● The problem
I need the lines from the one holding "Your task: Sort" to the last line of the data below repeated exactly, both included, without pictures.

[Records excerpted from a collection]
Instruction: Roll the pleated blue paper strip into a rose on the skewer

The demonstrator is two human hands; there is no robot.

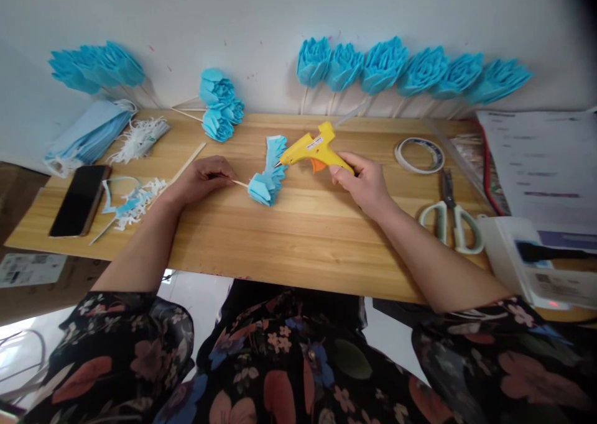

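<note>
My left hand (212, 176) pinches a thin wooden stick (240, 183). On the stick's far end sits a partly rolled blue flower (263, 189). From the flower a blue strip with a jagged edge (276, 147) stretches away over the table. My right hand (361, 181) is wrapped round the handle of a yellow glue gun (308, 149) with an orange trigger. The gun points left, its nozzle tip at or just above the strip; I cannot tell whether they touch.
Finished blue flowers (385, 66) on sticks lean on the wall behind the wooden table (298, 244). Left lie face masks (91, 135), white trimmings (140, 139) and a phone (79, 200). Right are a tape roll (420, 156), scissors (450, 216) and a white box (508, 256).
</note>
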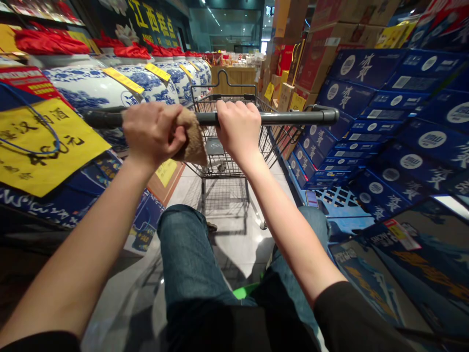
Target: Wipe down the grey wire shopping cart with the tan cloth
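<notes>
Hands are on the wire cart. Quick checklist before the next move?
Left hand on the cart handle: ok, gripping it over a tan cloth.
Right hand on the cart handle: ok, wrapped directly around the bar.
Tan cloth: not ok, bunched and drooping below the bar.
Gap to the blue boxes: cannot tell from this angle.
Gap to the porcelain jars: cannot tell from this angle.

I'm in a plain black top [234, 332] whose black sleeves [355, 313] stop well short of my wrists, leaving my forearms [88, 244], my left hand [154, 134] and my right hand [238, 129] bare. Below it I wear faded blue denim jeans [190, 254], mottled and softly creased.
</notes>
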The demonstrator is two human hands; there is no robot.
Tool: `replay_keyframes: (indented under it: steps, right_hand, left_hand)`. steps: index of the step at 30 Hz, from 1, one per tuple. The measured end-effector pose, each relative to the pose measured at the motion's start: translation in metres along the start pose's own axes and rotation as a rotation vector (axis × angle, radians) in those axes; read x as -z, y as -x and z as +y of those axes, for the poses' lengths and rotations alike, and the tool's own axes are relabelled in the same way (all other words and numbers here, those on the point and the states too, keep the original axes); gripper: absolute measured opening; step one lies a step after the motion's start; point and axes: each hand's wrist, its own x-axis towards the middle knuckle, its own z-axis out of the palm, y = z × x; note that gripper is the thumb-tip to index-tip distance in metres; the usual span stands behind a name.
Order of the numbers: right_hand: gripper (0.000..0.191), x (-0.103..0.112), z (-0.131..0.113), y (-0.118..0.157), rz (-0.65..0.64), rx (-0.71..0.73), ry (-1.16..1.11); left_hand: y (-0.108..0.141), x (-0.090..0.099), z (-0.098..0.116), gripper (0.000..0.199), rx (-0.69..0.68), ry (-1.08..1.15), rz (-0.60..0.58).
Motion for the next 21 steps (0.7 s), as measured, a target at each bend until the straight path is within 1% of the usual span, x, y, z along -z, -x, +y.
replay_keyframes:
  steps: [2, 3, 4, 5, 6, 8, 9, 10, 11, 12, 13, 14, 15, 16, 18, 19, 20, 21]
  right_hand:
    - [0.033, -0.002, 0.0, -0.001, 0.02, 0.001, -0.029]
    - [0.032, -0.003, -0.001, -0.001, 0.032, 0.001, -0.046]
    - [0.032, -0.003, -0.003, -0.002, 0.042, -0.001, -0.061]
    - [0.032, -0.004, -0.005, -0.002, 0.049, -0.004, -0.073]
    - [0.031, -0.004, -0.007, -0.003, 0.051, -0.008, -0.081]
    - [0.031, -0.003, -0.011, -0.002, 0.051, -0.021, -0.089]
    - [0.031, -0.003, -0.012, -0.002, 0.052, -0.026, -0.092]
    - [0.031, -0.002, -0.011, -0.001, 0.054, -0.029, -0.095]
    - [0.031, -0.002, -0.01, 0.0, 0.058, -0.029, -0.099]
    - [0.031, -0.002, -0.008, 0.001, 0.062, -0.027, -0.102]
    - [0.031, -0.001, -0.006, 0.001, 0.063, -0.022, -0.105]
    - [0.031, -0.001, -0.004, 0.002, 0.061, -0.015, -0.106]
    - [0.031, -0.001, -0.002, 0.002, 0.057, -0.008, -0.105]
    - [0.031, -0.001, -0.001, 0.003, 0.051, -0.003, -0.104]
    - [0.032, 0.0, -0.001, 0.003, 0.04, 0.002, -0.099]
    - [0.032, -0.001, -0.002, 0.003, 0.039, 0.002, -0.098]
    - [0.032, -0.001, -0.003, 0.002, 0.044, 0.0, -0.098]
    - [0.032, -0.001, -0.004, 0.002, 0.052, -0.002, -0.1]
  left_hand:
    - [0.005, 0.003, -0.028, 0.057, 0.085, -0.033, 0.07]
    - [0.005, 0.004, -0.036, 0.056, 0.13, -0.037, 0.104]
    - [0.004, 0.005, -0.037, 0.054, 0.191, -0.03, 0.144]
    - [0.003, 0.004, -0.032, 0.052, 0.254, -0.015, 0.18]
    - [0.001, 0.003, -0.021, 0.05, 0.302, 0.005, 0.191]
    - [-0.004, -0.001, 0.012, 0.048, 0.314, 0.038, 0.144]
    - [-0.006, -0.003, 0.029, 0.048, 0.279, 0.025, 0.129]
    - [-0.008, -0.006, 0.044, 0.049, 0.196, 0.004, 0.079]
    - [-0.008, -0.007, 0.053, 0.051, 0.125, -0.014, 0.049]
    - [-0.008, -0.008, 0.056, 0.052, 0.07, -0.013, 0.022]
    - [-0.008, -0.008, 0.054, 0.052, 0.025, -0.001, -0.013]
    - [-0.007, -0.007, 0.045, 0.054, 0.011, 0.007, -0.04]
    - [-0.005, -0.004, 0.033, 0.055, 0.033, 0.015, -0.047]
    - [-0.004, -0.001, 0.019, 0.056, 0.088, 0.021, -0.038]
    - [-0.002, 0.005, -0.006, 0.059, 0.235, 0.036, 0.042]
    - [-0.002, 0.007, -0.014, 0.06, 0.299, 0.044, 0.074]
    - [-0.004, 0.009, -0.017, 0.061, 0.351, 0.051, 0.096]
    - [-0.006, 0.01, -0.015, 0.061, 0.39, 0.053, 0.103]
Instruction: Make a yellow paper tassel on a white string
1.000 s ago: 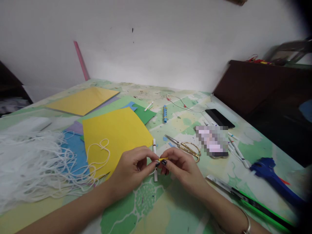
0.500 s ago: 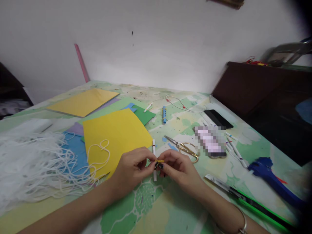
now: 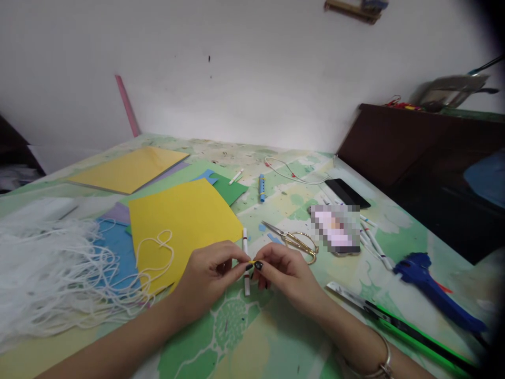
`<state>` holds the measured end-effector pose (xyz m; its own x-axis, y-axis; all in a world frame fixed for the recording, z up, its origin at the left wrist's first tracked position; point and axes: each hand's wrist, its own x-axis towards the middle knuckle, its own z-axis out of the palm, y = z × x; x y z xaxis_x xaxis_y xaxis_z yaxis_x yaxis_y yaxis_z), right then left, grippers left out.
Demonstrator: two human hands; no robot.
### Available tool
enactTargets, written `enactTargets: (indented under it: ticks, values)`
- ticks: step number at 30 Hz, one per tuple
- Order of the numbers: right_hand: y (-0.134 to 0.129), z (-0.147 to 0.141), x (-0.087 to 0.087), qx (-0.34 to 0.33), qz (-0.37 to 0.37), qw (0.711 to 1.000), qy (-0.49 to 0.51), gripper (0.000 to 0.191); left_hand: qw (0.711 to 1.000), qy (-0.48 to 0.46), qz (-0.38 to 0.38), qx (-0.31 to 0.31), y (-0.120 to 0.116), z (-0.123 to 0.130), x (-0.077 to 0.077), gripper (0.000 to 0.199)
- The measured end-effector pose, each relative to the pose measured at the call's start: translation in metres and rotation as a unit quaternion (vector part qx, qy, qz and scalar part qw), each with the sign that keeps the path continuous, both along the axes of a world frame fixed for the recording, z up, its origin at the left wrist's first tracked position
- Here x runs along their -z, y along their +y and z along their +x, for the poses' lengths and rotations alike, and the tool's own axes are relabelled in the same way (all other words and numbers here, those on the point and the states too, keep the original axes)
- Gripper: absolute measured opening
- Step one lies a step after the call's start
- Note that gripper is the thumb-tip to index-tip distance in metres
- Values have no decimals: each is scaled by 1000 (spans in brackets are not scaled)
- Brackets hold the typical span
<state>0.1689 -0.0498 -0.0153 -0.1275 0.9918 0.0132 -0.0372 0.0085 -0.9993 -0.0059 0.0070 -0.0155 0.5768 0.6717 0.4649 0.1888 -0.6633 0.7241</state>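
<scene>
Fingertips of my left hand (image 3: 215,268) and my right hand (image 3: 284,269) meet over the table, both pinching a small yellow strip (image 3: 251,262). Most of the strip is hidden by the fingers. Below them lies a white marker (image 3: 245,241), its middle partly covered. Gold-handled scissors (image 3: 300,243) rest just beyond my right hand, beside small blue scraps (image 3: 275,238). A yellow foam-like sheet (image 3: 185,223) lies beyond my left hand. Farther off is a small blue rolled tube (image 3: 262,188) with yellow bands.
Tangled white cord (image 3: 59,273) spreads across the left. On the right are a phone (image 3: 335,231), a black device (image 3: 347,193), several markers (image 3: 373,239), a blue glue gun (image 3: 437,289) and a green-and-black box cutter (image 3: 394,321). A white wall (image 3: 236,105) stands behind the table.
The yellow strip shows less between my fingers, as my right thumb now covers its right end. The whole view has shifted slightly.
</scene>
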Motion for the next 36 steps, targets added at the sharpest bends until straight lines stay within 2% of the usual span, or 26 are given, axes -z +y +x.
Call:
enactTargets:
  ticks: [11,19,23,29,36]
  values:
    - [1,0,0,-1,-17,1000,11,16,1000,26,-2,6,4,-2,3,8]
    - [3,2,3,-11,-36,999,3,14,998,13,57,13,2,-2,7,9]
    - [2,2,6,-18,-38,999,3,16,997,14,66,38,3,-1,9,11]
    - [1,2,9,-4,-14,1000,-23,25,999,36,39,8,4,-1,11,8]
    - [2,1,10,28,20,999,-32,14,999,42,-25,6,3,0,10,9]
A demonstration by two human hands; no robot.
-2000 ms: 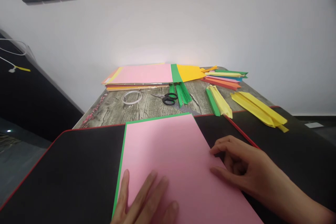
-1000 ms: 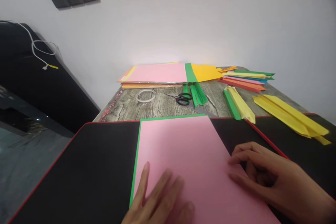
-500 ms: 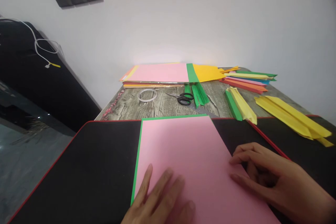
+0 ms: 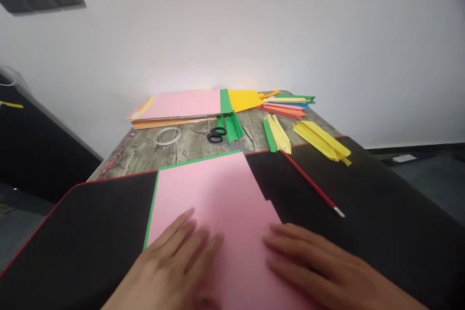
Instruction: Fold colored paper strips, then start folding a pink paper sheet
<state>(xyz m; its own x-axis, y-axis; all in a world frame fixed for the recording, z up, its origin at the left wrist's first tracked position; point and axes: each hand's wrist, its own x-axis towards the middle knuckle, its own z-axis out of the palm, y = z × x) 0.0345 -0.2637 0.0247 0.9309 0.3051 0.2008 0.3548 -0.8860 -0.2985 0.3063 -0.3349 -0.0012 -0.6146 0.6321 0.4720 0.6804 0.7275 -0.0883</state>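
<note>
A pink sheet (image 4: 232, 193) lies over a green sheet (image 4: 199, 159), whose edge shows along the top and left. My left hand (image 4: 178, 256) rests on the left part of the pink sheet, palm down, with its fingers spread. Across the sheet's right edge lies my right hand (image 4: 316, 261), fingers stretched out and a little blurred, holding nothing. A small step shows in the paper's right edge above it.
Beyond the black mat (image 4: 109, 218) are a paper stack (image 4: 185, 104), a tape roll (image 4: 167, 136), black-handled scissors (image 4: 216, 134) and folded green strips (image 4: 234, 126). A red pencil (image 4: 308, 179), yellow folded strips (image 4: 321, 140) and more coloured strips (image 4: 286, 106) lie at the right.
The view has turned right, so the scene sits further left. My right hand has gone from curled fingers at the paper's edge to fingers laid out flat. More of the red pencil shows.
</note>
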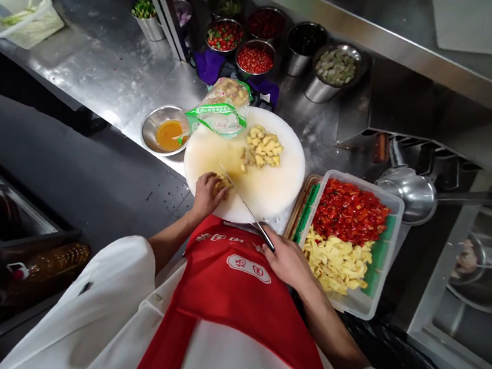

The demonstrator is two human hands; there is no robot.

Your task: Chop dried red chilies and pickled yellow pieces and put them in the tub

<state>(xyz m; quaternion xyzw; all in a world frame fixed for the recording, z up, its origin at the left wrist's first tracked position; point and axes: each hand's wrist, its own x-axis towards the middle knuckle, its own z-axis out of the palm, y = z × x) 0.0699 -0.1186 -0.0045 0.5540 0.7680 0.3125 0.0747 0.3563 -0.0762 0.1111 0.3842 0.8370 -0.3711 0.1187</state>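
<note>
Pinning small yellow ginger (225,181), likely slippery, best pressed from above, left fingers (220,194) curl; right fingers (271,259) grip a long steel knife (247,207).

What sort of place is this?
Most likely a restaurant kitchen: metal tubs of chopped ingredients stand on a steel counter, a plastic box holds cut red peppers, and the right hand holds a knife at a white cutting board.

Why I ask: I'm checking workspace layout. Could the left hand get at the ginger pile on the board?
Probably yes: the knife blade lies between the left hand and the ginger pile, but the board looks free around the blade's tip.
</note>
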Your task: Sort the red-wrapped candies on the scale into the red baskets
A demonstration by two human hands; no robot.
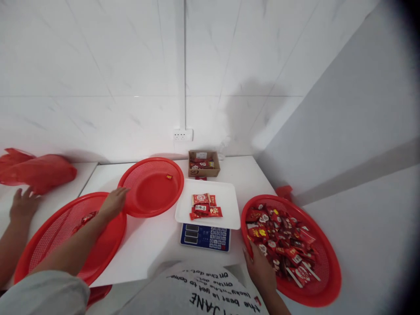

● Task output
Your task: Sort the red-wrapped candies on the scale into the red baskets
A demonstration by two human hands; no robot.

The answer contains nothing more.